Paper 1 addresses a critical bottleneck in realizing fault-tolerant quantum computing: real-time error correction. Its practical, highly scalable AI-based pre-decoder achieves microsecond decoding times and can learn from hardware noise, offering immediate, broad applications for experimental quantum scaling. Paper 2 presents a valuable theoretical advance in quantum information regarding unitary k-designs, but Paper 1's direct path to enabling large-scale quantum computers gives it a higher potential for widespread, transformative scientific and technological impact.

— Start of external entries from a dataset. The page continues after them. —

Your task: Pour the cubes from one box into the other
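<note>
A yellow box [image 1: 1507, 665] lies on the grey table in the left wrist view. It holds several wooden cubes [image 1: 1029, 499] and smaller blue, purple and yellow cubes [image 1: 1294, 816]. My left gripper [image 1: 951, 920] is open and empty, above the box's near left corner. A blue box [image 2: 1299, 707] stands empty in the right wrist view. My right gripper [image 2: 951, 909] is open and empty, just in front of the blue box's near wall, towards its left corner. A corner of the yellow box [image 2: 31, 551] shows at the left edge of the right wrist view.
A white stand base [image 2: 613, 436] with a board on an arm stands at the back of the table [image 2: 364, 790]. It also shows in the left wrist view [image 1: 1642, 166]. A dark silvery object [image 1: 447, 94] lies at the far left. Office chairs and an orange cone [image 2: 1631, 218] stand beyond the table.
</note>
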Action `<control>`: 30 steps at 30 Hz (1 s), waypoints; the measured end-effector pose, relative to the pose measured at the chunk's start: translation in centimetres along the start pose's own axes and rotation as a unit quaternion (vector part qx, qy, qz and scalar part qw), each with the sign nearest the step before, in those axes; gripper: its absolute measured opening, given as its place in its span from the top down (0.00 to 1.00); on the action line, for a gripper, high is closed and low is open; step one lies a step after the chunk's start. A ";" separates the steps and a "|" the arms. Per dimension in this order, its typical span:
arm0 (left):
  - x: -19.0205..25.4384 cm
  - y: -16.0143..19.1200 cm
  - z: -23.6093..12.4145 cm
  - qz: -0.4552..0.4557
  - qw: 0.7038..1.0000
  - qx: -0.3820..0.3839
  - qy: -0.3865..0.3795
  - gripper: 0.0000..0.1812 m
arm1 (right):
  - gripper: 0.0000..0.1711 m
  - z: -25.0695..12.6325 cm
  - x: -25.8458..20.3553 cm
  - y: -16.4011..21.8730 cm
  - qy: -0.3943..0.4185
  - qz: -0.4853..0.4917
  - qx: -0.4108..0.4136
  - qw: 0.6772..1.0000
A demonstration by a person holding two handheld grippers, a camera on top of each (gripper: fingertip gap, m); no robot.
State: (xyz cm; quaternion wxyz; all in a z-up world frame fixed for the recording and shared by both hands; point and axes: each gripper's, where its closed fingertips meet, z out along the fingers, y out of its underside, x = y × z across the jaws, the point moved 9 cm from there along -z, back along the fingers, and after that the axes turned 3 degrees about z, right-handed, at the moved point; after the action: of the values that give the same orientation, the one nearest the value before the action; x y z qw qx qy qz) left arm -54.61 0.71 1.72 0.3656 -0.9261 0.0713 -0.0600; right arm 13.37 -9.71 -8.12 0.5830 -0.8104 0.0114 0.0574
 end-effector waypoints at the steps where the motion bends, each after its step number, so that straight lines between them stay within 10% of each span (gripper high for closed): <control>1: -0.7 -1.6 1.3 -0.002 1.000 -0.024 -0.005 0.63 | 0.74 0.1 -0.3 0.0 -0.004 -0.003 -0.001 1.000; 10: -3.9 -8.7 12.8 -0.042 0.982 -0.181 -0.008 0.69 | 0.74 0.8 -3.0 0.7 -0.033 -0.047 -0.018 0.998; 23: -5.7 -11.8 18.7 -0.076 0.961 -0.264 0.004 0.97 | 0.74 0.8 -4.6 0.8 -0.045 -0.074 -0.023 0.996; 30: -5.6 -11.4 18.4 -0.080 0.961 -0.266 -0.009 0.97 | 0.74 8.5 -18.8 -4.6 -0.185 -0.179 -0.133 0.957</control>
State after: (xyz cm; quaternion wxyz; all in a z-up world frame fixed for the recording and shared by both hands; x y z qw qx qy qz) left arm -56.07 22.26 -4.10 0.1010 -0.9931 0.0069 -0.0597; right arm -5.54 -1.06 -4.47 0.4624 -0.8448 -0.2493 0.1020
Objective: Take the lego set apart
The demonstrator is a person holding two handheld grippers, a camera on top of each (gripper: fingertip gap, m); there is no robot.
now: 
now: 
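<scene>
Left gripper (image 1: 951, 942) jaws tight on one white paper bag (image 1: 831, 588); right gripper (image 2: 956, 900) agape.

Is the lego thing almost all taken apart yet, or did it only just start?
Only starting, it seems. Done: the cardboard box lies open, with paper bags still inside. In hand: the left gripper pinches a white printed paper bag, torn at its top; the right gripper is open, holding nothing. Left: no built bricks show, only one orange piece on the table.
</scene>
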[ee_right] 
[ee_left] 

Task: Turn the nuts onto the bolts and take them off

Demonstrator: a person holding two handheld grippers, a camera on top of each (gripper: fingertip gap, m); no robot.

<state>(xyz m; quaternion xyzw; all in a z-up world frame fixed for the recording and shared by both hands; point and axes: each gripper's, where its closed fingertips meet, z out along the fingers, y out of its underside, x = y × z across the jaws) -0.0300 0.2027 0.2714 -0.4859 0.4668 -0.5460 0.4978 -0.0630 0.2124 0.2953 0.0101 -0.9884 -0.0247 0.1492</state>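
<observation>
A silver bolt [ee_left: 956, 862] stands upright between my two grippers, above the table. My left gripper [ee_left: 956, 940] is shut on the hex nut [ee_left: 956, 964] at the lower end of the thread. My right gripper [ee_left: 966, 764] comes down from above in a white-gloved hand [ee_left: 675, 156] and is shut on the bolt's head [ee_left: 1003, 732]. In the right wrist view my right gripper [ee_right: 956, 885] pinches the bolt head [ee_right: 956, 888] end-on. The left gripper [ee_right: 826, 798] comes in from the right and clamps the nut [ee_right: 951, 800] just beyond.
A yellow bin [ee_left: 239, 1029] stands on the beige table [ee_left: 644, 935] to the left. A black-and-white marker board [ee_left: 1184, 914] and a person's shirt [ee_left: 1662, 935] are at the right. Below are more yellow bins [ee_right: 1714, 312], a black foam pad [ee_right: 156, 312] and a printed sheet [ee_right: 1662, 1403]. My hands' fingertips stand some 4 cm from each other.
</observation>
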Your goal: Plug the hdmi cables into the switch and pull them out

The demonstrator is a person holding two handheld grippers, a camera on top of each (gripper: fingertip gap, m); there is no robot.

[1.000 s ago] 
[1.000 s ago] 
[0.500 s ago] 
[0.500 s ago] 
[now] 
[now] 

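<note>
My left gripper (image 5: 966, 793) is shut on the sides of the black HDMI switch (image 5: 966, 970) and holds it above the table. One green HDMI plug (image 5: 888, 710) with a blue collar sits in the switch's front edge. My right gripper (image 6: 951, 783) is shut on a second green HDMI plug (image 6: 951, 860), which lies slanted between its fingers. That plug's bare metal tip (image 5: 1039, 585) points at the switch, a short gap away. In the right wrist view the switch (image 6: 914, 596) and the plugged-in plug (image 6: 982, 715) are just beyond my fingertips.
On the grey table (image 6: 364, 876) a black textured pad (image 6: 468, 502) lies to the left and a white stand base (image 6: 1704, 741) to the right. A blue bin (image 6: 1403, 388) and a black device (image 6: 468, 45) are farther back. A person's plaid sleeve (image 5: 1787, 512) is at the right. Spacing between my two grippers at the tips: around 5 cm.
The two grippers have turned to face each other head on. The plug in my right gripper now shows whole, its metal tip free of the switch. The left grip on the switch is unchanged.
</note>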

vs. Opportunistic QKD: Exploiting Idle Capacity of Classical WDM Systems

gpt-5.24/15/2026

Paper 1 has higher impact potential: it targets a core bottleneck for fault-tolerant quantum computing (real-time surface-code decoding) with a modular, backend-agnostic AI pre-decoder that composes with existing global decoders and includes data-driven noise/weight learning when models are unknown—high novelty and strong applicability. It reports concrete performance (≈O(1 µs)/round on modern GPUs), open-source implementation, and logical error-rate improvements, indicating methodological rigor and near-term relevance. Paper 2 is practical for QKD integration but is more incremental and simulation/modeling-heavy, with narrower cross-field impact.

vs. Minimal noise in non-quantized gravity

gemini-34/15/2026

Paper 2 addresses a critical, immediate bottleneck in fault-tolerant quantum computing (real-time decoding) with a practical, scalable AI-based solution. Its direct real-world applicability and potential to significantly accelerate the development of large-scale quantum computers give it broader and more immediate technological impact compared to Paper 1, which focuses on profound but specialized fundamental physics tests.